Temmuz başı 2014, şeker de sanmış ilacı: Meraklı meloşum, gözüpek kemirgenim, ananın canına mı susadın evladım? Neden çekmeceleri açıp içini boşalttığın ve çekmecenin içine girip bana "gel, gel" diye el salladığın yetmiyor, illa ki her şeyi kemirmek ve şu sıra hepimizi delirterek çıkmakta olan teee azılarını kaşımak istiyorsun? Yevrum o kondomu kemirme, kemirdiysen de yerine geri koyma, bunlar hassas zımbırtılar, mazallah ananın başına çorap örülebilir ucuna köşesine bir delik açsan. Salak annen bu vesileyle çekmeceleri boşaltmayı ve şevk anlarında kullanılacak muhteviyatı dolap tepelerine kaldırmayı ve kaldırdığı yeri unutmayı, romantizmin içine etmeyi ve daha başka türlü evli insan hallerini de öğrendi, hayırlı olsun.

13 Haziran 2014, tuvalet paniği: Çamaşır makinası sevdalım, bu sıra iyice ayaklandın, banyoya gidip gidip çamaşır makinasına olan aşkını dile getirmek için yanıp tutuşuyorsun. Kaşla göz arasında seni çamaşır makinasının kapağını açmış ve içine girmiş bulduğum yetmiyor, bir de kapının arkasına oturup kapı açılmayınca panik çığlıkları atıyorsun. Anan hala seni özgürlüğe saldığında şu kapıların arkasında durmamayı öğrenemedi ama, sevgili "Yevvvrum" bari sen biraz akıllan, kapının az gerisine otur, anan gibi salak olma, lütfen.

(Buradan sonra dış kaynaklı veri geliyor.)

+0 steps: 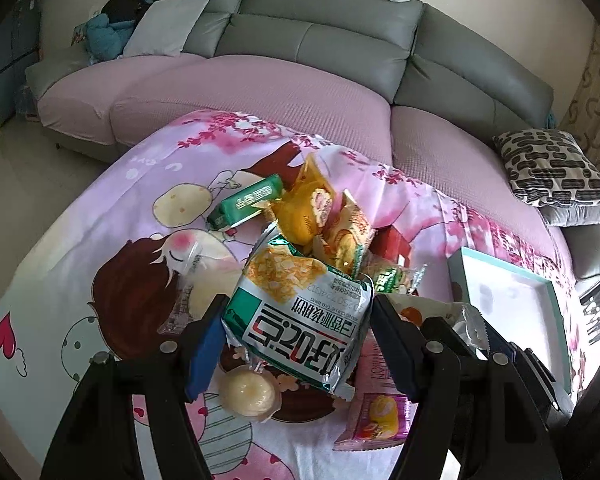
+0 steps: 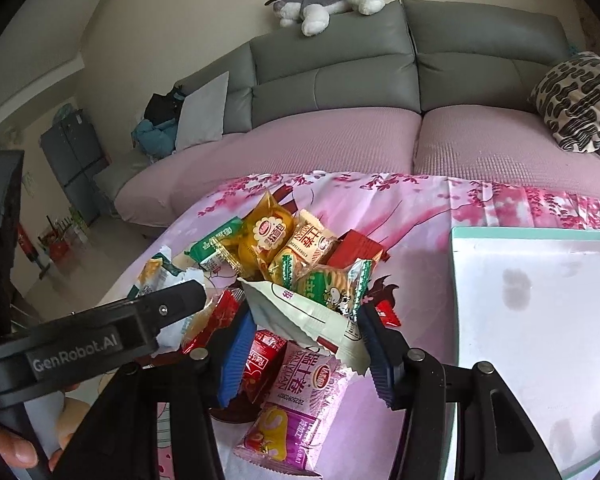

Senin annen bir salaktı yavrum - ilk senemiz

Şu annelik denen ısırgan otlarıyla kaplı patikada yana kavrula yürüyorum. Burnum çamurdan çıkamıyor. Lakin yalnız değilim, hepimizde az biraz var bu "acemi anne beyni"nden. Ama benim yaptıklarım kulağıma küpe olsun, söz uçar yazı kalır ya, aynı hataya bir daha düşmeyeyim, "seni melekler korudu, periler bu yaşa getirdi evladım" diye diye annelik mevzuunda pişerken, arkamdan gelenlere de feyz olayım (ya da olmadı madara olayım) istedim ve başladım yazmaya; şu masum evladı, bu melek çocuğu büyütürken ne naneler yediğimi. Buyrun okuyun, gülerken ağlayın, ben ettim siz etmeyin! Listeyi yediğim her nane ile birlikte devamlı güncelliyorum, akıllanana dek de yazmaya devam edeceğim!

Başlık fikrini güzel anne Yeliz'den izin alarak kullanıyorum, sağolsun yüce gönüllülük etti, paylaştı, emeğe saygı lütfen.

Nisan-Mayıs 2014, emekleme acemilik dönemi: Emekçi tosbağam, paranoyak annen emeklerken düşüp durduğun ve kafanı gözünü alnını mosmor beneklerle kapladığın için, halısız evimizde heryere minderler ve yumuşak örtüler koydu ya, ha işte onlar pek kaygan olurmuş, en iyisi tüm o yastık ve örtüleri koyduğum gibi toplamak, seni parkeye salmak, düşe kalka büyümeni görmek ve lanolinli kremi vurduğun çarptığın her yerine bolca sürmekmiş.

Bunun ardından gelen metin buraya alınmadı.